(Description of the task) Pictures are not part of the copy; retype all the records below exactly.

== Segment start ==

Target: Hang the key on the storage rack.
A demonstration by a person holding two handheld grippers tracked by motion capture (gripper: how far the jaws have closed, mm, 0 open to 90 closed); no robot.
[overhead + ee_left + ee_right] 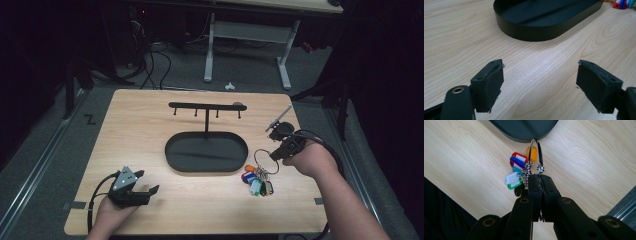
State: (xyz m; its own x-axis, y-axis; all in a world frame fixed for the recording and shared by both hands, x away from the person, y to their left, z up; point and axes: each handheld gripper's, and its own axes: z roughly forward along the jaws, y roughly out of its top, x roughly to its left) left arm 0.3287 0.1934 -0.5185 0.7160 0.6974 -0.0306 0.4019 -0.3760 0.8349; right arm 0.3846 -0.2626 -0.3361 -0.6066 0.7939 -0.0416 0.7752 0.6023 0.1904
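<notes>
A metal key ring (261, 161) (535, 155) carries several coloured key tags (256, 181) (515, 171) that lie on the wooden table right of the black oval tray (172, 159) (529, 33). My right gripper (276, 156) (540, 177) is shut on the ring's near side, holding the ring upright. A black T-shaped hook stand (206, 106) rises from the tray's back edge. My left gripper (148, 182) (540, 75) rests near the table's front left, open, with bare wood between its pads.
The wooden table (135, 125) has open surface left of the tray and along the front. Beyond the table's far edge a white desk frame (247, 45) and cables stand on the grey floor. A metal rail (626, 207) runs along the table's right side.
</notes>
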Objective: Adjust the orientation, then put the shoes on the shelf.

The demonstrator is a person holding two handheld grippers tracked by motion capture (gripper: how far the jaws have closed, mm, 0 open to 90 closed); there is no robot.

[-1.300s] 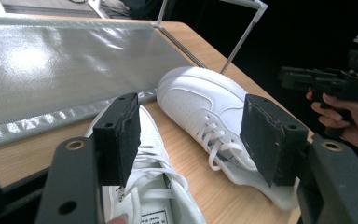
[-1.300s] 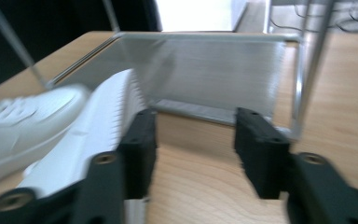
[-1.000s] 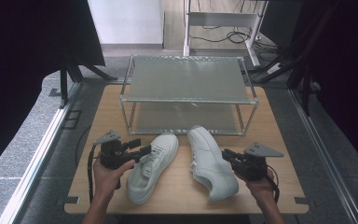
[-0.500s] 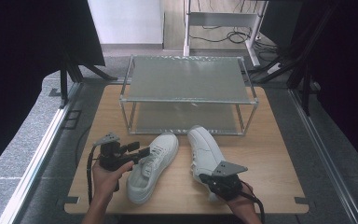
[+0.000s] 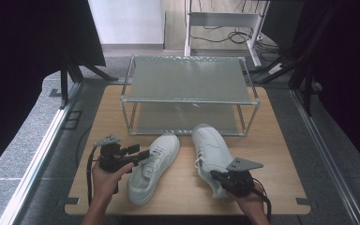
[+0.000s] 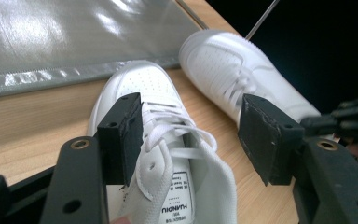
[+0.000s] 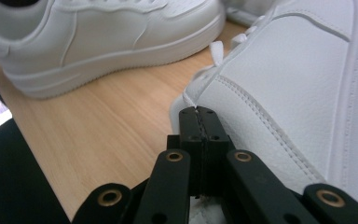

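- Light comes down evenly from overhead; the wooden table is bright, while dark curtains at both sides go nearly black.
- Glare streaks the grey shelf beyond the left claw.
- Ahead of the right claw, the white shoes blur softly and nearly wash out.
- Shadows under the shoes are faint.
- The high view looks soft and grainy.

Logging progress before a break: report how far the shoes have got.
Done: nothing stored; the rack shelves look bare. In hand: the right tool is shut on the right shoe; the left tool is open over the left shoe. Left: both shoes, presumably bound for the rack.
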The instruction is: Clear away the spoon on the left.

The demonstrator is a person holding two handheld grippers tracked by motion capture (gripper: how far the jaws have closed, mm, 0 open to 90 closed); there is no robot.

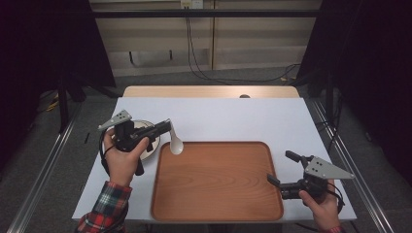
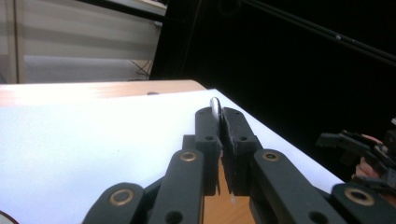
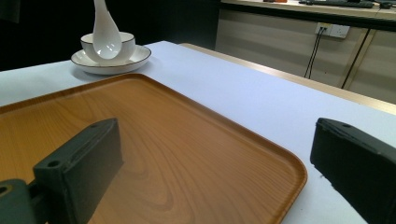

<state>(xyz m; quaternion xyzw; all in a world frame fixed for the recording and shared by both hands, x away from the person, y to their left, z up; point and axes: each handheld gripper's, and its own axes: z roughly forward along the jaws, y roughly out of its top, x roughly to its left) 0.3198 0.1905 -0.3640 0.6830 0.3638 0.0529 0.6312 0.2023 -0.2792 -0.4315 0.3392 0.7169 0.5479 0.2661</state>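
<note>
Now my left gripper (image 1: 164, 127) pinches the white ceramic spoon (image 1: 176, 143) by its handle: light, stiff, slippery, fragile; right gripper (image 1: 283, 170) spread.

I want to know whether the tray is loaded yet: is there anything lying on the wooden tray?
No, in the high view the wooden tray shows bare wood, and the white spoon hangs from the left gripper at its far-left corner.

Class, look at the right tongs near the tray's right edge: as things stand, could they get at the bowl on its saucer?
Probably yes. The right tongs stand open, and the wooden tray between them and the bowl is bare. The left tongs dangle a white spoon near the bowl, which could crowd the approach.
</note>
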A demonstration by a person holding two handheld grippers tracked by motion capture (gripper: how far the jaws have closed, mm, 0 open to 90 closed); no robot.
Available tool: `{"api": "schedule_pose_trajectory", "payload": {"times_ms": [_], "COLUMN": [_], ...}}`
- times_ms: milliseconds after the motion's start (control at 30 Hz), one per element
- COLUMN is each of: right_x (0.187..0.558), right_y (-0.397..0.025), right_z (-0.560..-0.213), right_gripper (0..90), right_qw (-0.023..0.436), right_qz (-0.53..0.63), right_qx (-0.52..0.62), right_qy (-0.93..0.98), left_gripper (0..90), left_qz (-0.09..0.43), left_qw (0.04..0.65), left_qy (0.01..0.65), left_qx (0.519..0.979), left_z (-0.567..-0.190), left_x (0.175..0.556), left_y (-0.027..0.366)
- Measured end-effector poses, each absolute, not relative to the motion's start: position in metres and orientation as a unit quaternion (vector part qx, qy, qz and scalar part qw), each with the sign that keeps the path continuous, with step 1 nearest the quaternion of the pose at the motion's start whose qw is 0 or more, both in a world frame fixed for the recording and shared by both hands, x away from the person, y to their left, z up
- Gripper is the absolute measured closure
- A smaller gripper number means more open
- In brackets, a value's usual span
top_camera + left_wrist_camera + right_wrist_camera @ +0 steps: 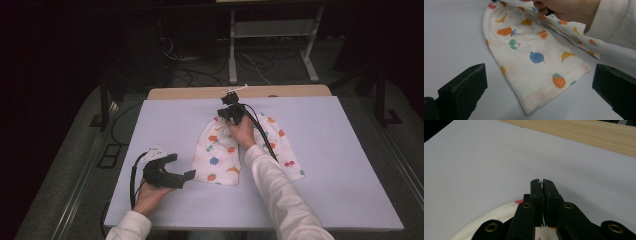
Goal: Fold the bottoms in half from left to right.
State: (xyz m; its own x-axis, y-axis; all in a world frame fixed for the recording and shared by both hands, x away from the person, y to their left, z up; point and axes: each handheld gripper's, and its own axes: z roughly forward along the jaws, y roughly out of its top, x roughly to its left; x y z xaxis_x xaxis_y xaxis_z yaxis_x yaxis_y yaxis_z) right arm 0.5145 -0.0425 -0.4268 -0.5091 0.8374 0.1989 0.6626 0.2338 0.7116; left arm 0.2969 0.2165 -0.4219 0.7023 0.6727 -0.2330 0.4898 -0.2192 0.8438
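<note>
A white cloth [220, 155] printed with small coloured fruit lies in loose folds at the middle of the pale mat [325, 165]. My right gripper [226, 112] is at the cloth's far end, jaws pressed together; in the right gripper view [542, 182] a thin sliver of white fabric shows between them, with the cloth [499, 215] bunched under the jaws. My left gripper [181, 166] rests low on the mat just left of the cloth's near hem, jaws wide apart. In the left gripper view [540, 75] the cloth [531, 57] lies ahead of the jaws, untouched.
A strip of bare wooden tabletop [200, 93] runs along the mat's far edge. Beyond it, on the dark floor, are loose cables [200, 75] and a white metal stand [272, 45]. The right forearm in a white sleeve [280, 195] crosses the near middle of the mat.
</note>
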Motion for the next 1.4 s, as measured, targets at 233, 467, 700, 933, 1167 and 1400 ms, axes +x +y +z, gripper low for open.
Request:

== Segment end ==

(Result)
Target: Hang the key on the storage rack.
A demonstration by a person holding two handheld grippers tracked by motion capture (gripper: how far the jaws have closed, mm, 0 open to 90 closed); no robot.
[overhead + ee_left + ee_right] 
State: (xyz m; its own x-axis, y-axis; all in a world frame fixed for the recording and shared by both hands, x away from the person, y to their left, z up; point and axes: each handheld gripper's, and its own axes: z roughly forward along the jaws, y roughly out of its top, x roughly to its left) left arm 0.3287 0.1934 -0.5185 0.7160 0.6974 -0.0306 0.4019 -0.3760 0.8349; right arm 0.3846 -0.2626 -0.3361 -0.6066 0.7939 -0.0416 0.7752 0.6023 0.1904
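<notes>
A metal key ring (261, 161) (535, 155) carries several coloured key tags (256, 181) (515, 171) that lie on the wooden table right of the black oval tray (172, 159) (529, 33). My right gripper (276, 156) (540, 177) is shut on the ring's near side, holding the ring upright. A black T-shaped hook stand (206, 106) rises from the tray's back edge. My left gripper (148, 182) (540, 75) rests near the table's front left, open, with bare wood between its pads.
The wooden table (135, 125) has open surface left of the tray and along the front. Beyond the table's far edge a white desk frame (247, 45) and cables stand on the grey floor. A metal rail (626, 207) runs along the table's right side.
</notes>
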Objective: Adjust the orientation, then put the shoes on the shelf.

The demonstrator is a person holding two handheld grippers tracked by motion capture (gripper: how far the jaws have closed, mm, 0 open to 90 closed); there is no robot.

[-1.300s] 
[-1.300s] 
[-1.000s] 
[-0.500s] 
[+0.000s] 
[+0.000s] 
[+0.000s] 

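- Light comes down evenly from overhead; the wooden table is bright, while dark curtains at both sides go nearly black.
- Glare streaks the grey shelf beyond the left claw.
- Ahead of the right claw, the white shoes blur softly and nearly wash out.
- Shadows under the shoes are faint.
- The high view looks soft and grainy.

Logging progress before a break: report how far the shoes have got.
Done: nothing stored; the rack shelves look bare. In hand: the right tool is shut on the right shoe; the left tool is open over the left shoe. Left: both shoes, presumably bound for the rack.
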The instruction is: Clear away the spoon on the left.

The demonstrator is a person holding two handheld grippers tracked by motion capture (gripper: how far the jaws have closed, mm, 0 open to 90 closed); there is no robot.


<state>(xyz m; quaternion xyzw; all in a world frame fixed for the recording and shared by both hands, x away from the person, y to their left, z up; point and axes: each handheld gripper's, and its own axes: z roughly forward along the jaws, y roughly out of its top, x roughly to its left) 0.3198 0.1905 -0.3640 0.6830 0.3638 0.0529 0.6312 0.2023 -0.2792 -0.4315 0.3392 0.7169 0.5479 0.2661</state>
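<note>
Now my left gripper (image 1: 164, 127) pinches the white ceramic spoon (image 1: 176, 143) by its handle: light, stiff, slippery, fragile; right gripper (image 1: 283, 170) spread.

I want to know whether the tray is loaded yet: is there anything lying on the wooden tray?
No, in the high view the wooden tray shows bare wood, and the white spoon hangs from the left gripper at its far-left corner.

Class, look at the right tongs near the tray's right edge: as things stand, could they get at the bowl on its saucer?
Probably yes. The right tongs stand open, and the wooden tray between them and the bowl is bare. The left tongs dangle a white spoon near the bowl, which could crowd the approach.
</note>
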A demonstration by a person holding two handheld grippers tracked by motion capture (gripper: how far the jaws have closed, mm, 0 open to 90 closed); no robot.
Available tool: `{"api": "schedule_pose_trajectory", "payload": {"times_ms": [_], "COLUMN": [_], ...}}`
- times_ms: milliseconds after the motion's start (control at 30 Hz), one per element
- COLUMN is each of: right_x (0.187..0.558), right_y (-0.397..0.025), right_z (-0.560..-0.213), right_gripper (0..90), right_qw (-0.023..0.436), right_qz (-0.53..0.63), right_qx (-0.52..0.62), right_qy (-0.93..0.98), left_gripper (0..90), left_qz (-0.09..0.43), left_qw (0.04..0.65), left_qy (0.01..0.65), left_qx (0.519..0.979), left_z (-0.567..-0.190), left_x (0.175..0.556), left_y (-0.027..0.366)
- Measured end-effector poses, each absolute, not relative to the motion's start: position in metres and orientation as a unit quaternion (vector part qx, qy, qz and scalar part qw), each with the sign that keeps the path continuous, with step 1 nearest the quaternion of the pose at the motion's start whose qw is 0 or more, both in a world frame fixed for the recording and shared by both hands, x away from the person, y to their left, z up
- Gripper is the absolute measured closure
- A smaller gripper number means more open
- In brackets, a value's usual span
top_camera + left_wrist_camera + right_wrist_camera @ +0 steps: 
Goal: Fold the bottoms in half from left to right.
State: (xyz m; its own x-axis, y-axis; all in a world frame fixed for the recording and shared by both hands, x away from the person, y to their left, z up; point and axes: each handheld gripper's, and its own axes: z roughly forward along the jaws, y roughly out of its top, x roughly to its left; x y z xaxis_x xaxis_y xaxis_z yaxis_x yaxis_y yaxis_z) right arm 0.5145 -0.0425 -0.4268 -0.5091 0.8374 0.1989 0.6626 0.2338 0.7116; left arm 0.2969 0.2165 -0.4219 0.7023 0.6727 -0.2330 0.4898 -0.2192 0.8438
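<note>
A white cloth [220, 155] printed with small coloured fruit lies in loose folds at the middle of the pale mat [325, 165]. My right gripper [226, 112] is at the cloth's far end, jaws pressed together; in the right gripper view [542, 182] a thin sliver of white fabric shows between them, with the cloth [499, 215] bunched under the jaws. My left gripper [181, 166] rests low on the mat just left of the cloth's near hem, jaws wide apart. In the left gripper view [540, 75] the cloth [531, 57] lies ahead of the jaws, untouched.
A strip of bare wooden tabletop [200, 93] runs along the mat's far edge. Beyond it, on the dark floor, are loose cables [200, 75] and a white metal stand [272, 45]. The right forearm in a white sleeve [280, 195] crosses the near middle of the mat.
</note>
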Motion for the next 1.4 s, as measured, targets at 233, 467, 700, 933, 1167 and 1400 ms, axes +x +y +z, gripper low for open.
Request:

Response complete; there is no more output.